To help retailers navigate the privacy waters, the FPF is working on a privacy-focused code of conduct meant to encourage retailers to provide notice to shoppers about their projects, such as through signs, and to employ opt-in policies when personal data might be collected.
As companies figure out the privacy questions, "we could see more stores using these sorts of technologies," Polonetsky said. So far nine technology companies have formally signed on to adhere to the code, including Euclid Analytics, Solomo Technology and Measurence.
Regulators might also provide some guidance, if not mandatory requirements. This spring, the U.S. Federal Trade Commission will hold a series of seminars to examine the privacy implications of several emerging technologies, including mobile device tracking in stores.
But even if a store wants to be more forthcoming, the messaging may still get lost. It's hard to convey the nuance of an analytics technology in, say, a sign in a storefront window.
Still, the thinking goes that some customers might be willing to trade a little privacy for in-store perks and other exclusive content on their mobile phones. That would seem to follow the trends -- more than half of people in the U.S. already use their cellphones to either look up product reviews or competing price information while they are in stores, according to a recent Pew report.
Compared to retailers, technology companies -- the ones doing the data crunching and building the apps -- are more than willing to talk about the bright future. "Businesses will be putting these technologies into their budgets for next year," said Michael Healander, general manager at GISi Indoors, a company that provides indoor mapping, positioning and analytics services based on Wi-Fi signals. The company would not name its customers, saying only that they work with major retailers across the country, as well as restaurant chains.
Positioning technologies like Bluetooth low-energy transmitters and Wi-Fi sensors, if used the right way, "will create a nirvana state of indoor location," said Nathan Pettyjohn, CEO of aisle411, a startup that maps the inside of stores and integrates those maps into retailers' own apps so shoppers can more easily find items. The company is working to integrate its services into more hardware like Bluetooth hotspots, so they can also push hyper-local content to shoppers, perhaps down to the shelf.

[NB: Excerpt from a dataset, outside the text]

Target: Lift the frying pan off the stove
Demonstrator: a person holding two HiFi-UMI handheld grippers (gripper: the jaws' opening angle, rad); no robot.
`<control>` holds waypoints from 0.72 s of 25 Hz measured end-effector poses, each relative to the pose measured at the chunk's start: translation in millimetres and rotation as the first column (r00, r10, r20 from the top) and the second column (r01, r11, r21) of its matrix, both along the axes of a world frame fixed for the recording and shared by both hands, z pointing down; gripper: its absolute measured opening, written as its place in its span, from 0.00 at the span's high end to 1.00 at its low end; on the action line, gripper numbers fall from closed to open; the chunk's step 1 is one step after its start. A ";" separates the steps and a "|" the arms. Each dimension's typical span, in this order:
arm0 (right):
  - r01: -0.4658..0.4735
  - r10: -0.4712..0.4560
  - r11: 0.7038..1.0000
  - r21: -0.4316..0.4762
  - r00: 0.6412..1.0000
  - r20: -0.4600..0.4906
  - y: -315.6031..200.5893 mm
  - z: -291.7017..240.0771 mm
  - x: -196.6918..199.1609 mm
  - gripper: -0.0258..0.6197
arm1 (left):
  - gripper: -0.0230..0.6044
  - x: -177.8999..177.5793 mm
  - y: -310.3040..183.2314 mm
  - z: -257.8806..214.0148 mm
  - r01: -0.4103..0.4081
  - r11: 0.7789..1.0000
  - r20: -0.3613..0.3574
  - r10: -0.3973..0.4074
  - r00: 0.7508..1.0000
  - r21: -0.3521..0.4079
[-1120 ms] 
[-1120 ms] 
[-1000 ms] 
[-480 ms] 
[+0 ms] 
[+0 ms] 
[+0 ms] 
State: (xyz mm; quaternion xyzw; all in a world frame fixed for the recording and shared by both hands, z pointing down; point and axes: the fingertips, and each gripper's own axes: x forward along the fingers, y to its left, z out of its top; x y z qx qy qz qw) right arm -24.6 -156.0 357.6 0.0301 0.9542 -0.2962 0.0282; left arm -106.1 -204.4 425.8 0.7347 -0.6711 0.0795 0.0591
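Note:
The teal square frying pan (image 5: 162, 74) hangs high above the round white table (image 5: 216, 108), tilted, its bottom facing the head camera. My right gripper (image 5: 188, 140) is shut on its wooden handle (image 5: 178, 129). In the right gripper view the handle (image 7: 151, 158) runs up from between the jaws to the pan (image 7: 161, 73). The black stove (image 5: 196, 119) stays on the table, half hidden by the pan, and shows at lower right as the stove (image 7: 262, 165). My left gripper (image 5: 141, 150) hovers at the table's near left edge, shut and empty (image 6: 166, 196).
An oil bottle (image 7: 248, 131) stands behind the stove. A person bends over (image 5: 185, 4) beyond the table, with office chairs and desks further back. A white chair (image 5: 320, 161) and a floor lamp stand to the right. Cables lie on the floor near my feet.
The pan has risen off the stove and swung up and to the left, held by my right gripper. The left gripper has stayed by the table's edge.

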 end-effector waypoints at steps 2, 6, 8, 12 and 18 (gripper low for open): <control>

Those aspirations speak to another challenge: getting all the technology pieces to fit together. Pulling up a map of a store's inventory on your smartphone is all well and good, but it's not super useful if it doesn't also show you where you are. Vendors are hoping to improve this. "In 2014 we're going to see more technology integrations with hardware, software, search, offers, redemption, infrastructure," Pettyjohn said.
And then there's Google, which might be the elephant in the room. Technology vendors provide their services to brick-and-mortar retailers to help ensure that shoppers make their purchase there. But as Google becomes more active in indoor mapping, the Internet company could make greater use of its own data and targeted advertising to do the smaller companies' jobs better.
"The next two years will see stores battling over who has control of digital ads," said GISi Indoor's Healander. "If these startups don't take control, Google will get in there, and then maybe send me to Lowe's while I'm shopping in Home Depot, if it knows there is a better deal there."
While that may be bad for Home Depot, it could be good for shoppers.